This conclusion was echoed by a U.N.-established independent review that concluded:
These repeated failures [by the U.N. and its senior officials] to respond to the Allegations are, in the Panel’s view, indicative of a broader problem of fragmentation of responsibility within the Organization, in which UN staff too often assumed that some other UN agency would take responsibility to address the violations. The end result was a gross institutional failure to respond to the Allegations in a meaningful way.
The review proposed a number of reforms in training, procedures for reporting and investigating sexual exploitation and abuse, and securing commitments by troop-contributing countries to try to minimize repetition of this problem.
The Secretary-General endorsed the measures recommended by the review in a February report that also, for the first time, provided details on sexual exploitation and abuse by peacekeeping missions, specifically named the nationality of those accused, and provided the current status of investigations. This transparency is a vast improvement. Similarly, the steps announced in the report should help in preventing sexual exploitation and abuse and addressing them in a timely manner if they occur.
As illustrated by the numerous announcements of reforms and zero tolerance in the past, however, the U.N.’s problem has never been an inability to announce its commitment to stopping sexual exploitation and abuse; it has been a deplorable inability to follow through. With this in mind, it is worth noting that a great many of the reforms involve requesting member states, particularly troop-contributing countries, to commit to and implement various measures, such as stronger investigatory procedures. This formulation is echoed in Security Council Resolution 2272 on measures to address sexual exploitation and abuse by U.N. peacekeepers, which similarly urges, welcomes, and encourages efforts by member states to take steps recommended by the Secretary-General. Whether these reforms will be implemented or delayed indefinitely in bureaucratic deliberations and efforts to achieve consensus support in the General Assembly is yet to be determined.
There have been some positive signs, including the decision to send home troop contingents from the Democratic Republic of the Congo and Burundi, and to confine troops from Burundi and Gabon to barracks after they were found to be involved in sexual exploitation and abuse. But new allegations of serious sexual exploitation and abuse by U.N. peacekeepers clearly indicate that much remains to be done.
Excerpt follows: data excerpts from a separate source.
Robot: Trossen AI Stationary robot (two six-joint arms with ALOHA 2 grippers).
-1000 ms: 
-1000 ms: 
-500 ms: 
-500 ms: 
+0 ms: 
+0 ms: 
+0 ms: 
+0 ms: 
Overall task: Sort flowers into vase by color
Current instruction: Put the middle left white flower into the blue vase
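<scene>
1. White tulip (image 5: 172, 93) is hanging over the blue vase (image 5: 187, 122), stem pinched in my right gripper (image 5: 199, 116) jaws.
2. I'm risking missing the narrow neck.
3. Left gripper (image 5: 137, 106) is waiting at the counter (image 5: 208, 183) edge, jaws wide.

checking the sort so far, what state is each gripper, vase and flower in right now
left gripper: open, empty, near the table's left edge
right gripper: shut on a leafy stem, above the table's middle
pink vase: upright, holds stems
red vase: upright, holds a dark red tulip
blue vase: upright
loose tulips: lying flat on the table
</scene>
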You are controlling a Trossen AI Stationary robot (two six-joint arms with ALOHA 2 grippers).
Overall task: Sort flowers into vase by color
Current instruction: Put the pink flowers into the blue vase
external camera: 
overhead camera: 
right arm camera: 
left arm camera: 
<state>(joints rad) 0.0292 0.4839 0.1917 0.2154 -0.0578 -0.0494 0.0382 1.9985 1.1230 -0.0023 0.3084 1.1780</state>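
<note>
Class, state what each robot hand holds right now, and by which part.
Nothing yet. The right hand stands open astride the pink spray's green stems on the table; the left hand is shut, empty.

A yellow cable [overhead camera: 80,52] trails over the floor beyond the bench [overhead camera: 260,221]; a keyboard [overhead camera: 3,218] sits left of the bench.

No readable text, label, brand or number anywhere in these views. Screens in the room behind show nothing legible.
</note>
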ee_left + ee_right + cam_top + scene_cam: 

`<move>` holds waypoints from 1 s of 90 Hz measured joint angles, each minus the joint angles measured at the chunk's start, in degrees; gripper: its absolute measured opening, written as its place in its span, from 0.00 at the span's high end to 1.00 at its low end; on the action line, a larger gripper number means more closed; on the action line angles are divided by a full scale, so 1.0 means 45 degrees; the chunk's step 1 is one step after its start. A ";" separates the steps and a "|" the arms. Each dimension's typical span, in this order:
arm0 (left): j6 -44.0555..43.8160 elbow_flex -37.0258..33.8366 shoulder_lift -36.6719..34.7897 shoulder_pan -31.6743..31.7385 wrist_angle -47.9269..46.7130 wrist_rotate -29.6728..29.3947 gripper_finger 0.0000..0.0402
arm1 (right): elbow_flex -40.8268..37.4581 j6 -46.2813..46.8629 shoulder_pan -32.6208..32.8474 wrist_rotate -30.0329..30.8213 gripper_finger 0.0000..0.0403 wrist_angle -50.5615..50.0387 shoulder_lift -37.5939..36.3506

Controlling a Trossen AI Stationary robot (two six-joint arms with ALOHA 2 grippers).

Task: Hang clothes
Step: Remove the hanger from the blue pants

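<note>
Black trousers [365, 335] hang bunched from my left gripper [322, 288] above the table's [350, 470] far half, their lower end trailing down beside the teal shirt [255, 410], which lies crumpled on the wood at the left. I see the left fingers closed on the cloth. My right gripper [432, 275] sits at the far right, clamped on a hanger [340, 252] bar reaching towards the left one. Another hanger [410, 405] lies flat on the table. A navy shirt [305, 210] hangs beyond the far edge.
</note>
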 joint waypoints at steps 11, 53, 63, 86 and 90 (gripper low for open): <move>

Indeed, the U.N. recently confirmed receiving 44 new sexual-abuse allegations involving more than 40 minors in 2016—nearly half the total number of sexual-abuse allegations reported in 2015.
Many Changes Necessary
The high and sustained pace, scope, and ambition of U.N. peacekeeping operations have revealed numerous serious flaws, concerns, and problems that must be addressed. Even longtime employees and strong supporters of the U.N. have realized that the current organization falls short. As noted by former U.N. Assistant Secretary-General for Field Support Anthony Banbury:
If you locked a team of evil geniuses in a laboratory, they could not design a bureaucracy so maddeningly complex, requiring so much effort but in the end incapable of delivering the intended result. The system is a black hole into which disappear countless tax dollars and human aspirations, never to be seen again.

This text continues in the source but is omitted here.